## Data records
---*---
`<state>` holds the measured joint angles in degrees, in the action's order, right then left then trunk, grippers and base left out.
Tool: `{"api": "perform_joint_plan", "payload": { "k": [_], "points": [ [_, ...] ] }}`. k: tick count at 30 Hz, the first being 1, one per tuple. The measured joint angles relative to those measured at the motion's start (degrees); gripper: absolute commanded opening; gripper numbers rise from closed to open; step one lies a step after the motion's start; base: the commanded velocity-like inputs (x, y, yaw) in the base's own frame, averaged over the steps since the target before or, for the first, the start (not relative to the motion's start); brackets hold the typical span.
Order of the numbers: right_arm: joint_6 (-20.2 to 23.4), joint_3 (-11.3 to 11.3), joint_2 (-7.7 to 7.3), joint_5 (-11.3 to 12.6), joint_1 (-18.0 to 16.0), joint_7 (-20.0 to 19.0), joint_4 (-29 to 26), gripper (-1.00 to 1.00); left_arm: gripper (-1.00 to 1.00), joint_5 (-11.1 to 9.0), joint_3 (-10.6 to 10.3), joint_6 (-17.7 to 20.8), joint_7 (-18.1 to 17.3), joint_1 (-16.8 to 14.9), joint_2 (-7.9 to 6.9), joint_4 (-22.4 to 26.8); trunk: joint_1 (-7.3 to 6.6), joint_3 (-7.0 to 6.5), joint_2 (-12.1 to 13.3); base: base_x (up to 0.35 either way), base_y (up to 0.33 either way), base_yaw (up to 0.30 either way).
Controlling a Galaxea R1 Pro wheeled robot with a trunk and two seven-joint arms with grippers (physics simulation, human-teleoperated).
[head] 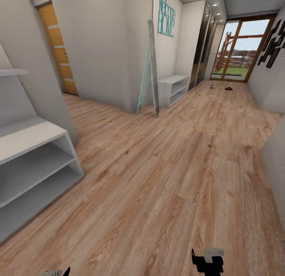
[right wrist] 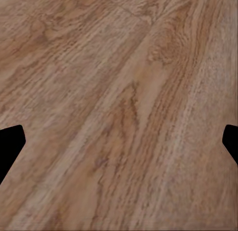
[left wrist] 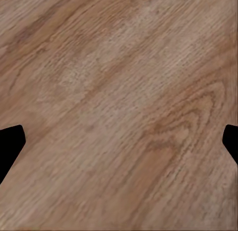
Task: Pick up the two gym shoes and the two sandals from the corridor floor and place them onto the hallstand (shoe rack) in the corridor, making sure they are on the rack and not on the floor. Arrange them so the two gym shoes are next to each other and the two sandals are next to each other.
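1. Gym shoes (head: 212, 86): a tiny pale speck with a touch of red on the corridor floor (head: 170, 181), far down by the glazed door (head: 237, 50); too small to tell whether it is one shoe or two, and no stripes or laces can be made out.
2. Sandals (head: 228, 88): a small dark blot on the floor just beside the gym shoes, towards the right wall; straps and count unreadable at this range.
3. Hallstand (head: 27, 165): pale grey, close on the left, cut off by the picture edge; bench top and two low shelves visible, all bare. One wall shelf (head: 12, 72) above it, also cropped.
4. White bench (head: 174, 86) with teal "Welcome HOME" lettering (head: 165, 12): midway down the left wall, well apart from the shoes.
5. Leaning mirror (head: 150, 70), teal-framed: stands against the wall corner, partly screening the white bench's near end.
6. Wooden door (head: 57, 50): left side passage, partly hidden by the wall edge.
7. Dark wall ornaments (head: 273, 44): right wall, cropped.
8. Left gripper (left wrist: 119, 141): fingers spread wide, nothing between them, bare planks beneath; in the head view just a sliver at the bottom edge.
9. Right gripper (right wrist: 119, 141): fingers likewise apart and empty over the floor.
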<state>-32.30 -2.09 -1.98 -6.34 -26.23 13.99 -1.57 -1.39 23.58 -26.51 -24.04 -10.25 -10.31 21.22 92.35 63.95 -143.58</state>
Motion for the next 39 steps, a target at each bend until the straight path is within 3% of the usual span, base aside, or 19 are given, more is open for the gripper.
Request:
{"api": "perform_joint_plan", "payload": {
  "k": [19, 39],
  "points": [
    [0.0, 0.0, 0.04, 0.0, 0.0, 0.0, -0.1, 1.00, 1.00, 0.0, 0.0, 0.0, 0.0, 0.0, 0.00, -0.1, -0.01, -0.57, 0.0, 0.327, 0.000, -0.280],
    [0.0, 0.0, 0.04, 0.0, 0.0, -0.2, -0.1, 1.00, 1.00, 0.0, 0.0, 0.0, 0.0, 0.0, 0.02, -0.1, -0.01, -0.63, 0.0, 0.337, 0.000, -0.028]
  ]
}}
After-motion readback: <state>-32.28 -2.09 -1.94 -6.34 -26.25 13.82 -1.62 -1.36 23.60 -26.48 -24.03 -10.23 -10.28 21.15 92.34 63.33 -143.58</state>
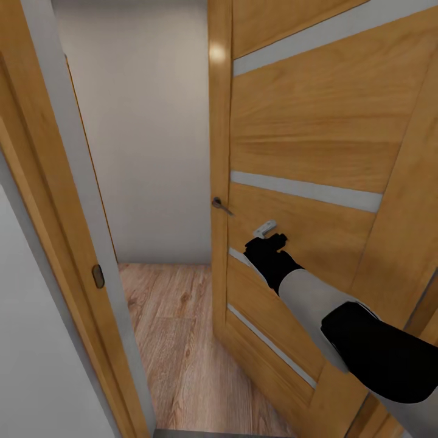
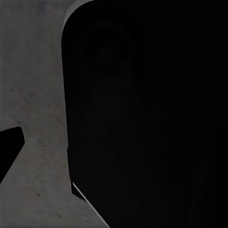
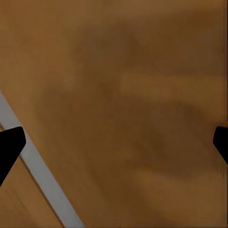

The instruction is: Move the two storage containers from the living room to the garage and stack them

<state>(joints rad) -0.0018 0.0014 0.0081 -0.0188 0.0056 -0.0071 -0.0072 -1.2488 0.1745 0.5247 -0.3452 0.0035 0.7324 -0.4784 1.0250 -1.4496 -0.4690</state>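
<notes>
right gripper (image 1: 267, 238): fingertips wide apart, against wood-panelled door (image 1: 316, 152), frame centre | door handle (image 1: 221, 205) just left | left gripper: spread unclear

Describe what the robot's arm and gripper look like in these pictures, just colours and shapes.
In the head view the right arm is a round limb in bands: a glossy black segment nearest the camera, a pale grey-white forearm, then a black wrist. The right gripper carries a small white block at its tip. In the right wrist view its fingers are plain black wedges. No cables or markings show.
</notes>
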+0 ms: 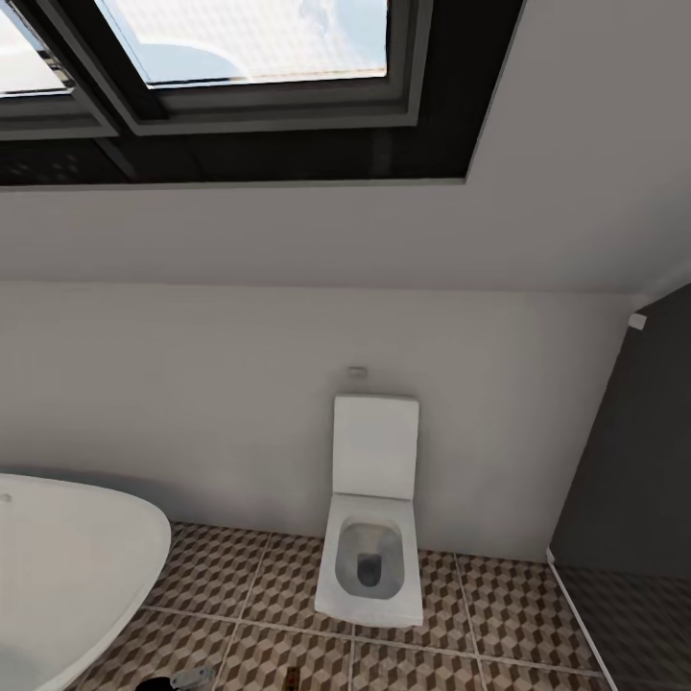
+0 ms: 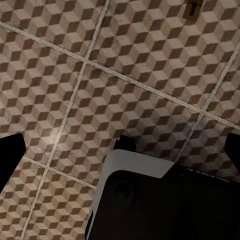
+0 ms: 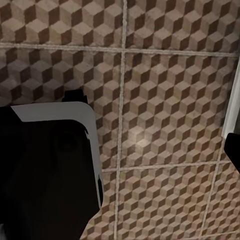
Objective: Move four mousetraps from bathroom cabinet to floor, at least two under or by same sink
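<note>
Most of what stands ahead is plain white wall (image 1: 192,384), sloping up to a dark-framed skylight (image 1: 250,86) with bright panes. Below it spreads the bathroom floor (image 1: 499,614), cube-pattern tiles in brown, beige and white with pale grout lines. A dark grey panel (image 1: 633,451) closes the right side, and the tiles at its foot look darker. At the lower left bulges the rounded rim of a white bathtub (image 1: 67,566). Against the wall sits a white square toilet (image 1: 371,537), lid raised, with a small flush plate (image 1: 357,370) on the wall just above it.

Under the left gripper (image 2: 122,150) there are patterned tiles and part of the robot's own white-and-black body (image 2: 150,200). Its dark fingertips (image 2: 10,155) show at opposite edges of the left wrist view, spread wide with nothing between them, so those jaws are open. Well beyond them, a small dark brown mousetrap (image 2: 192,8) lies flat on the tiles.

From the right wrist camera the same tiling runs under the right gripper, whose one dark fingertip (image 3: 233,150) shows at the picture's edge; I cannot tell how its jaws stand. A pale strip (image 3: 231,100) runs just beside that fingertip.
</note>
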Controlling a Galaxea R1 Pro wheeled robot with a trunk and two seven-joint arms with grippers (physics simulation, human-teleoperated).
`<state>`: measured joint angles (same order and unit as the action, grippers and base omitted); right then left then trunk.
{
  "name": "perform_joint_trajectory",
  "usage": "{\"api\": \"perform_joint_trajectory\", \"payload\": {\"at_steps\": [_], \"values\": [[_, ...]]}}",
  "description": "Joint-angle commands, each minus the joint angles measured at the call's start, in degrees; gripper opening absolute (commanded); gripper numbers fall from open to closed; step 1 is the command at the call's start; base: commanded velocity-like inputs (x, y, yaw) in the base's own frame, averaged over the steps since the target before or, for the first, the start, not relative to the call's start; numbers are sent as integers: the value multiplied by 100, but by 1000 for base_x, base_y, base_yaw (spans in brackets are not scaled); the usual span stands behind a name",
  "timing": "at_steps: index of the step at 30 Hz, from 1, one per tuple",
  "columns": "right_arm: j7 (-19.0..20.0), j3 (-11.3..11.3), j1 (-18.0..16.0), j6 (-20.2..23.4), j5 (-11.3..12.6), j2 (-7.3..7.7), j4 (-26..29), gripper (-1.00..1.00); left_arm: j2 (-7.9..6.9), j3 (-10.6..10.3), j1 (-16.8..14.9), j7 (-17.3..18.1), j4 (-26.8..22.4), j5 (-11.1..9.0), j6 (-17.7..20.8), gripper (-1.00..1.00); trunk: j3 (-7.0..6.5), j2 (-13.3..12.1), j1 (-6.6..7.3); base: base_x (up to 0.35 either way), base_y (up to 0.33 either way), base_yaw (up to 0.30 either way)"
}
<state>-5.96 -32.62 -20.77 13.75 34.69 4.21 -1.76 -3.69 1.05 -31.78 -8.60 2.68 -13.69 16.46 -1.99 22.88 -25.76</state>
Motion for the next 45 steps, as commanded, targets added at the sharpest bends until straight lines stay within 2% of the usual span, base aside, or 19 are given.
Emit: {"api": "perform_joint_trajectory", "payload": {"at_steps": [1,45], "values": [[-11,-49,-1,22,47,-2,0,100,0,9,-4,-19,6,-37,7,100,2,4,-2,0,0,0],[-11,-51,3,21,47,1,0,100,0,9,-4,-19,4,-37,7,100,2,4,-2,0,0,0]]}}
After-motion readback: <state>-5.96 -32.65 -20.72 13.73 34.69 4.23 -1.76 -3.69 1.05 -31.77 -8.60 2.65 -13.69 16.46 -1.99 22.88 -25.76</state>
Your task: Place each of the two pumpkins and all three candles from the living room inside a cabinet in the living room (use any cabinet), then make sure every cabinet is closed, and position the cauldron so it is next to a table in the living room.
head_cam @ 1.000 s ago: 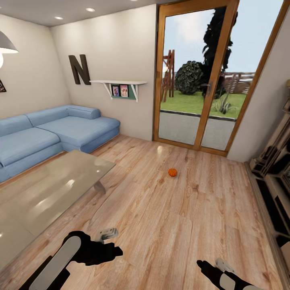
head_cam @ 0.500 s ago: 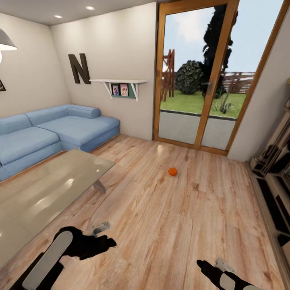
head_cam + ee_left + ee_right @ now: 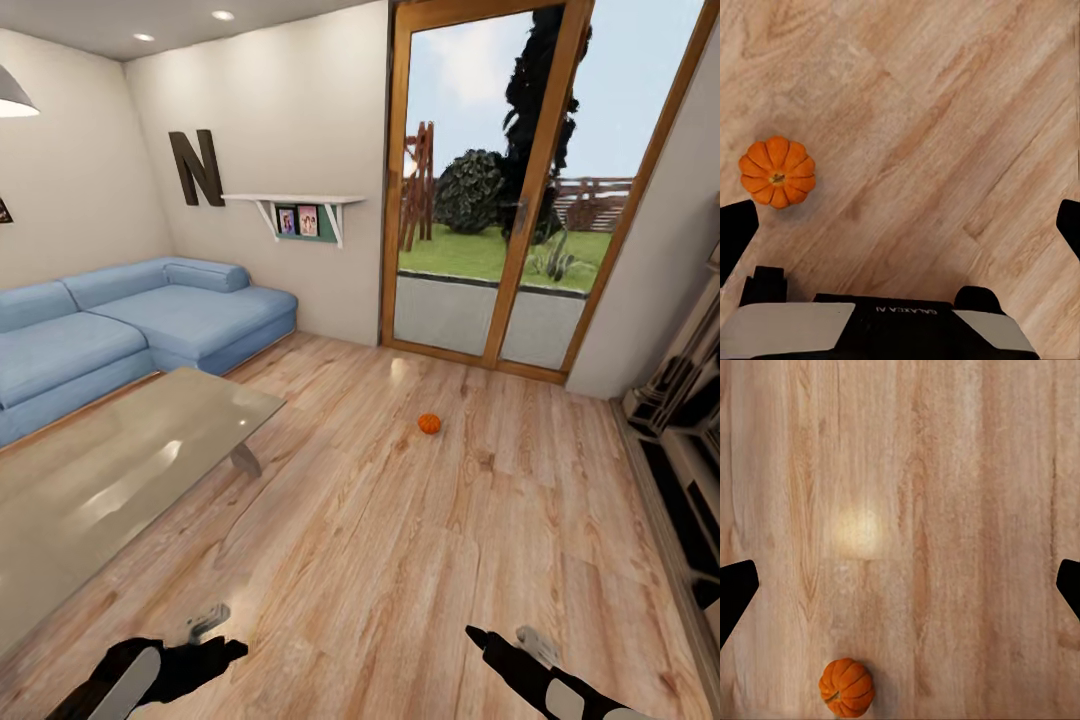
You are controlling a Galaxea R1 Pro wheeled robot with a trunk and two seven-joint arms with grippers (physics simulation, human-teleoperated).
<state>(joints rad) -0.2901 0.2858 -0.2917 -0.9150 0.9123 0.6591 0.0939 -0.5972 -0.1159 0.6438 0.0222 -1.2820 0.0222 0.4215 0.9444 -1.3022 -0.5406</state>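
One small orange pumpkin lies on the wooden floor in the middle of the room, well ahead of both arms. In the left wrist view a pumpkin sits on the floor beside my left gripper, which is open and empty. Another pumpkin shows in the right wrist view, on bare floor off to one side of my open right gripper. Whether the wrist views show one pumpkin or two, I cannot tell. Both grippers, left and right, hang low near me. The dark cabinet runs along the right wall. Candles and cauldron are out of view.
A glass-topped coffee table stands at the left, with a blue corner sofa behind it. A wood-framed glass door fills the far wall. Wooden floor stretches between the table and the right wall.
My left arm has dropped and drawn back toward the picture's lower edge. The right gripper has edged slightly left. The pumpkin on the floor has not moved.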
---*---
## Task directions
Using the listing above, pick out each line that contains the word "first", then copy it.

## Solution to the problem
Tool: `{"api": "perform_joint_plan", "payload": { "k": [_], "points": [ [_, ...] ] }}`. k: tick count at 30 Hz, the first being 1, one per tuple. The measured joint angles relative to those measured at the motion's start (degrees); gripper: absolute commanded opening; gripper numbers rise from closed to open; step one lies a step after the motion's start; base: the commanded velocity-like inputs (x, y, yaw) in the base's own frame, averaged over the steps since the target before or, for the first, the start (not relative to the motion's start); brackets hold the typical span.
  "description": "Joint-angle commands, each minus the joint angles measured at the call's start, in degrees; gripper opening absolute (commanded); gripper numbers fall from open to closed; step 1 is the command at the call's start; base: commanded velocity-like inputs (x, y, yaw) in the base's own frame, averaged over the steps since the target before or, for the first, the start, not relative to the call's start; numbers are sent as integers: the value multiplied by 100, but by 1000 for base_x, base_y, base_yaw (spans in brackets are not scaled); the usual span stands behind a name",

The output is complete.